START Exercise data
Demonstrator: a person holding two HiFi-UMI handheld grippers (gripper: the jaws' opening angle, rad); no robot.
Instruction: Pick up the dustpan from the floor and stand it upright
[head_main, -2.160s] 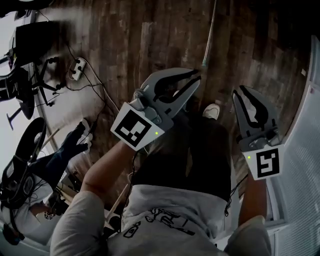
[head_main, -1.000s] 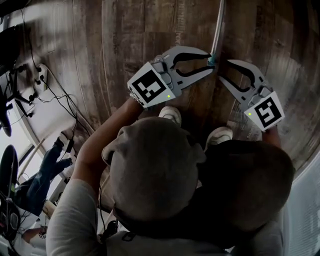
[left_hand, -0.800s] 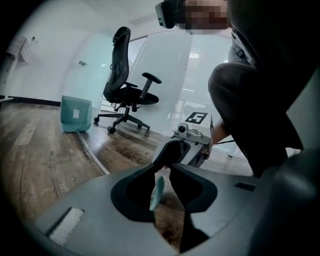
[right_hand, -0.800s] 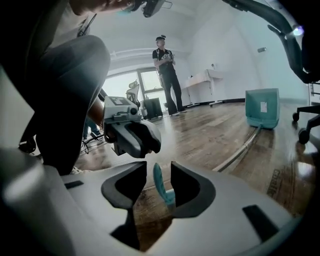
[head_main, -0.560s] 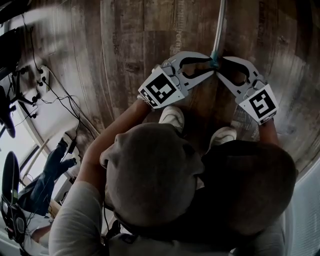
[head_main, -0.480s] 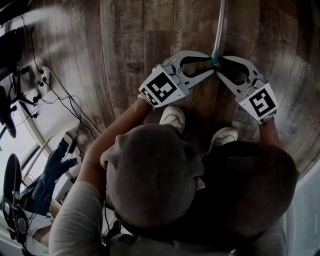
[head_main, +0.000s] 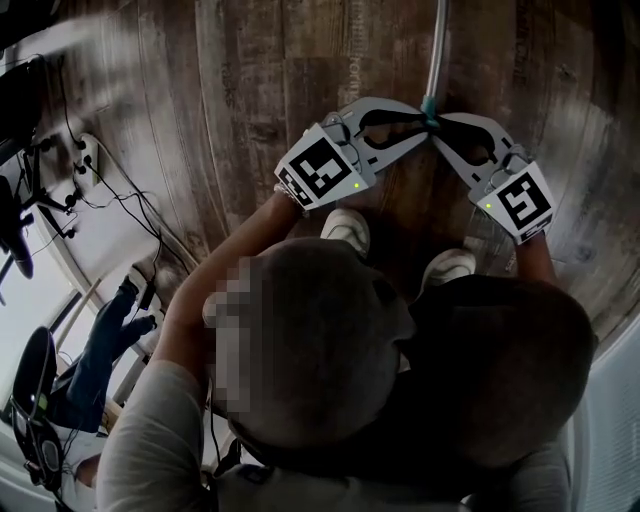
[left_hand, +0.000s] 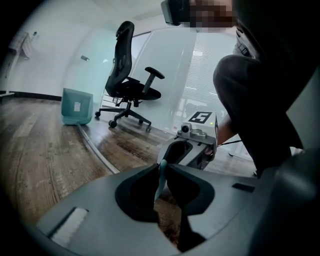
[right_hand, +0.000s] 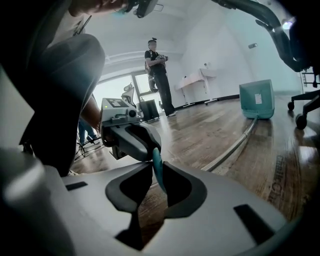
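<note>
The dustpan lies on the wooden floor: a teal pan (left_hand: 77, 106) (right_hand: 257, 100) far off, and a long pale handle (head_main: 436, 50) (right_hand: 230, 150) running back to a teal end cap (head_main: 428, 108). My left gripper (head_main: 424, 114) (left_hand: 162, 172) comes in from the left, shut on that cap (left_hand: 162, 179). From the right, my right gripper (head_main: 437, 127) (right_hand: 156, 169) is closing its jaws, and the cap (right_hand: 156, 165) is pinched between their tips. The two grippers meet tip to tip just above the floor.
The person's two shoes (head_main: 345, 228) (head_main: 447, 268) stand just behind the grippers. A black office chair (left_hand: 127, 87) is beside the pan by a glass wall. Another person (right_hand: 159, 75) stands far off. Cables and a power strip (head_main: 85, 150) lie at the left.
Both grippers came down from waist height to the handle's end and closed in from either side. In the last half second they stay put and the right jaws narrow onto the cap.
</note>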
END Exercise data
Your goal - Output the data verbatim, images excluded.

Task solution -
Demonstrator: a person holding two HiFi-UMI handheld grippers (gripper: the jaws' opening angle, rad); no robot.
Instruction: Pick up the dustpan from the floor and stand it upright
[head_main, -2.160s] 
[head_main, -1.000s] 
[left_hand, -0.800s] 
[right_hand, -0.800s] 
[head_main, -0.560s] 
[head_main, -0.480s] 
[head_main, +0.000s] 
[left_hand, +0.000s] 
[right_hand, +0.000s] 
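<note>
The dustpan lies on the wooden floor: a teal pan (left_hand: 77, 106) (right_hand: 257, 100) far off, and a long pale handle (head_main: 436, 50) (right_hand: 230, 150) running back to a teal end cap (head_main: 428, 108). My left gripper (head_main: 424, 114) (left_hand: 162, 172) comes in from the left, shut on that cap (left_hand: 162, 179). From the right, my right gripper (head_main: 437, 127) (right_hand: 156, 169) is closing its jaws, and the cap (right_hand: 156, 165) is pinched between their tips. The two grippers meet tip to tip just above the floor.
The person's two shoes (head_main: 345, 228) (head_main: 447, 268) stand just behind the grippers. A black office chair (left_hand: 127, 87) is beside the pan by a glass wall. Another person (right_hand: 159, 75) stands far off. Cables and a power strip (head_main: 85, 150) lie at the left.
Both grippers came down from waist height to the handle's end and closed in from either side. In the last half second they stay put and the right jaws narrow onto the cap.
</note>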

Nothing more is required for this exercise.